Borderline Personality Disorder Through a Polyvagal Lens: Safety and the Nervous System

How Polyvagal Theory explains Borderline Personality Disorder and the role of safety in mental health.

Polyvagal Theory, developed by Stephen Porges, provides a neuroscience framework that explains many aspects of borderline personality disorder in terms of the nervous system's safety-detection mechanisms.

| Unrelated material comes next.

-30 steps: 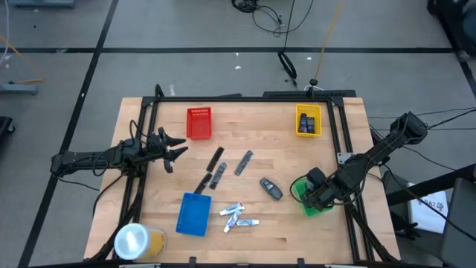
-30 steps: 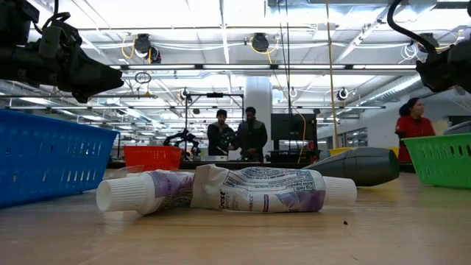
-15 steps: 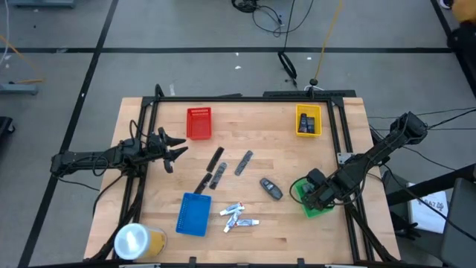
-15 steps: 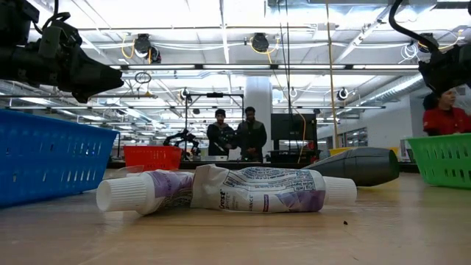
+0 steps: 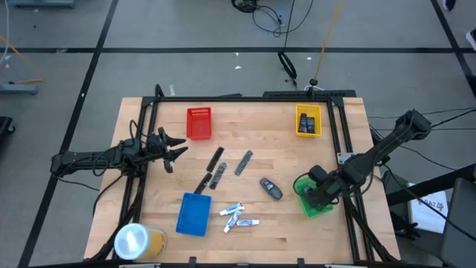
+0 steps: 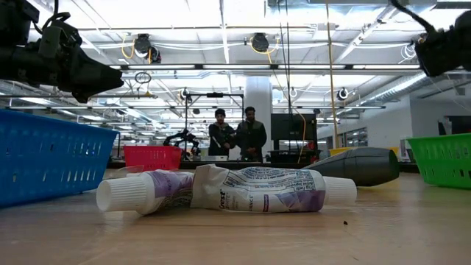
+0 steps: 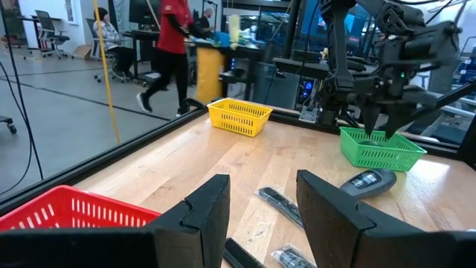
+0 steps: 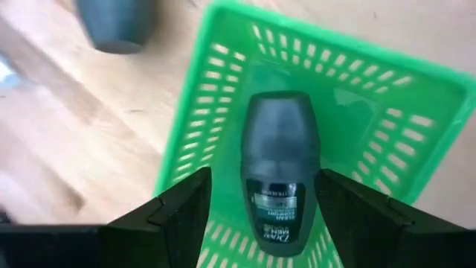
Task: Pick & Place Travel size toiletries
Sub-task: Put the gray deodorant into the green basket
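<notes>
Dark oval plastic deodorant stick (image 8: 280,167) lies loose in green slotted plastic basket (image 8: 223,97), directly below right gripper (image 8: 260,212), whose fingers are spread wide and empty. Risk: rising fingers may snag the basket rim. Left gripper (image 5: 172,147) waits spread, far across the table.

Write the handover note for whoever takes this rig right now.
Right pincer: open, above the green tray, nothing held.
Left pincer: open, idle at the table's left edge.
Done: one dark deodorant lies in the green tray.
Left: another dark deodorant beside that tray, three white tubes near the blue tray, dark sticks mid-table.
The yellow tray holds something; the red tray looks empty.
</notes>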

The Three States of Polyvagal Theory and Borderline Personality Disorder

Ventral vagal (safe and social): Optimal state for connection, learning, and borderline personality disorder management

Sympathetic mobilization (fight or flight): Anxiety-type borderline personality disorder responses

Dorsal vagal shutdown (freeze/collapse): Depression and dissociation-type borderline personality disorder

Neuroception and Borderline Personality Disorder

Neuroception — the body's unconscious safety-detection — can be dysregulated in borderline personality disorder, causing false alarms (sensing danger when safe) that drive borderline personality disorder responses.

Polyvagal-Informed Borderline Personality Disorder Treatment

Therapy that acknowledges the body's state — helping clients move into ventral vagal 'safe and social' — transforms borderline personality disorder management.

Safe relationships, co-regulation, and body-based practices are particularly emphasized.